The migration the experiment didn’t notice.
Mid-experiment, I moved the entire substrate from production to staging. The loop kept running. The new environment had a different bug; the loop found it. Neither I nor the audit agent surfaced the migration until I went looking.
The first four iterations of the experiment ran against production noemica.io. Real database, real email worker, real customer infrastructure. On iteration five I moved the whole thing to staging. New URL, new database, a different email worker, the same code paths.

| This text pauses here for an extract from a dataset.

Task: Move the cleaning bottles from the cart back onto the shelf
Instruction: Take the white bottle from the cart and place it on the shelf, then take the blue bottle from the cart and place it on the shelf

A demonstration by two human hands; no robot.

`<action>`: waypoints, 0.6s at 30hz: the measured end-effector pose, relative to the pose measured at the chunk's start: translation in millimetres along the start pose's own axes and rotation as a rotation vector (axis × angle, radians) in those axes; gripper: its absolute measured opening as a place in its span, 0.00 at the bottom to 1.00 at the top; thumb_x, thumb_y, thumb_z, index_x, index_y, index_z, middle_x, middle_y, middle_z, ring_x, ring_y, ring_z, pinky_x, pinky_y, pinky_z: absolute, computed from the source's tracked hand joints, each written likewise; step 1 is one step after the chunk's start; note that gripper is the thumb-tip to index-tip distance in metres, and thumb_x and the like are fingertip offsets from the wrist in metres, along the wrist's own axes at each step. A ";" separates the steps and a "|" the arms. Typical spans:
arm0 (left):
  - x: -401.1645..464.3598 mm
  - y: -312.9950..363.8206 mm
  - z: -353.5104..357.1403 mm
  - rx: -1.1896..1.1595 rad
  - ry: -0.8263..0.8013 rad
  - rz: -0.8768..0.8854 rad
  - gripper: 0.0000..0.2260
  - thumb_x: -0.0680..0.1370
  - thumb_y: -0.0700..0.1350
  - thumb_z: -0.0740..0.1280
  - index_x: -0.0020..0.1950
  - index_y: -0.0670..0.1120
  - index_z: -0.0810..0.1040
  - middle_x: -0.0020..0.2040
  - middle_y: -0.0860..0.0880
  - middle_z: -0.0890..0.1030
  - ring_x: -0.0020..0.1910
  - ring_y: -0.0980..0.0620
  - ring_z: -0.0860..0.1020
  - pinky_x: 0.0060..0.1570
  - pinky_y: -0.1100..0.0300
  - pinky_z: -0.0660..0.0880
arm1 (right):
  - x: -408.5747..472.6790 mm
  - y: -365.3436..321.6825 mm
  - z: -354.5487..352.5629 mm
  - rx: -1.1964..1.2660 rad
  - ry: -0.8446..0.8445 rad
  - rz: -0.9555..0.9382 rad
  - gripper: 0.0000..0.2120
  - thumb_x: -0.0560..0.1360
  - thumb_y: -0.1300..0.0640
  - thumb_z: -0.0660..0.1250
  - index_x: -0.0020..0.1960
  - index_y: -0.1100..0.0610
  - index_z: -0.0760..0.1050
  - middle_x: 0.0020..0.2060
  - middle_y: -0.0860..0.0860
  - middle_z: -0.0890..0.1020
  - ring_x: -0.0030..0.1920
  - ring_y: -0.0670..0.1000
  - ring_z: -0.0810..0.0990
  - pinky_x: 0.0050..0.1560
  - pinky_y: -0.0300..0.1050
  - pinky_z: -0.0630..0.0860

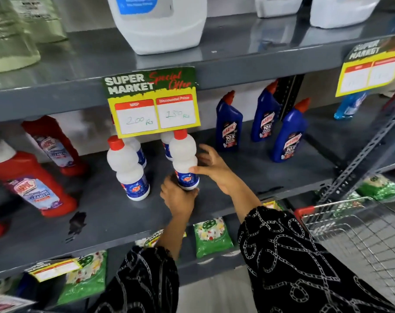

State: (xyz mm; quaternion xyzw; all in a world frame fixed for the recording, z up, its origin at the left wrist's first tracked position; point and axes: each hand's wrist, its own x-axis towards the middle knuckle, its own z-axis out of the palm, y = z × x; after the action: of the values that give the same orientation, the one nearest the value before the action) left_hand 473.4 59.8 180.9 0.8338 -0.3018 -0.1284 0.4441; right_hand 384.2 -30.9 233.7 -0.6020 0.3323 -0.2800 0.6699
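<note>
A white cleaning bottle with a red cap and blue label stands on the grey middle shelf. My left hand wraps around its base from below. My right hand rests against its right side, thumb on the label, fingers spread behind it. A matching white bottle stands just to the left, and two more stand behind, partly hidden by a price sign. The wire cart is at the lower right; the part in view holds no bottles.
Three blue bottles stand to the right on the same shelf, red bottles to the left. Large white jugs sit on the shelf above. Green packets lie on the shelf below. A slotted metal upright rises beside the cart.
</note>
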 end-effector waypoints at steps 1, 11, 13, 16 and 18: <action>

From the loop’s perspective, the only thing that changed was an environment variable. The participant prompt didn’t change. The brief didn’t change. The agent’s instructions didn’t change. The verdict LLM didn’t change. The cron pump kept firing CONTINUE every five minutes. The agent picked up where it left off, edited code, deployed, launched a new study, read the verdict, decided what to change next.
The bug that proved it.
Staging had its own bug that production didn’t. The email worker on staging pointed at production’s backend. Participants on staging signed up, the verification email got routed to a backend that didn’t know who they were, and the email was silently discarded. From the participant’s seat the signup form simply never confirmed.
The participant noticed within the first run on staging. She tried to sign up, waited for the email, refreshed, tried again, and her verdict ended at the confirmation screen with a note that this was where the flow had stopped. The agent read the verdict and surfaced the bug. The workaround it shipped is a whole separate piece (part 3); the relevant point here is that the loop found the bug without being told to look. The substrate had changed. The signal picked up what was now broken.
Nothing in the loop’s machinery was aware that the migration had happened. The agent’s plan didn’t reference it. The verdict didn’t reference it. The recap step didn’t reference it. The participant wasn’t briefed on it. The bug was a fact about an environment variable on a service neither the participant nor the agent had context on, and yet the gradient pointed at it within one iteration. The loop was doing its job; the job was indifferent to where the product lived.
I didn’t notice either.
Weeks later, when I went back through the run log with a coding agent to audit what the experiment had actually taught me, the agent walked me through twenty-five-plus iterations of analysis. It explained the patches. It cited the verdicts. It identified the cascade that started at iter 1 and ended at iter 9. It did not, at any point, mention that the substrate had moved from production to staging halfway through, and I didn’t think to ask. We both read the loop end to end and never noticed the floor had been swapped.
I caught it only because someone asked me where the URL had come from in a specific verdict, and I looked, and the URL had a different hostname than I remembered. Once I knew what to look for, the migration was obvious. Before that the story was perfectly coherent without it.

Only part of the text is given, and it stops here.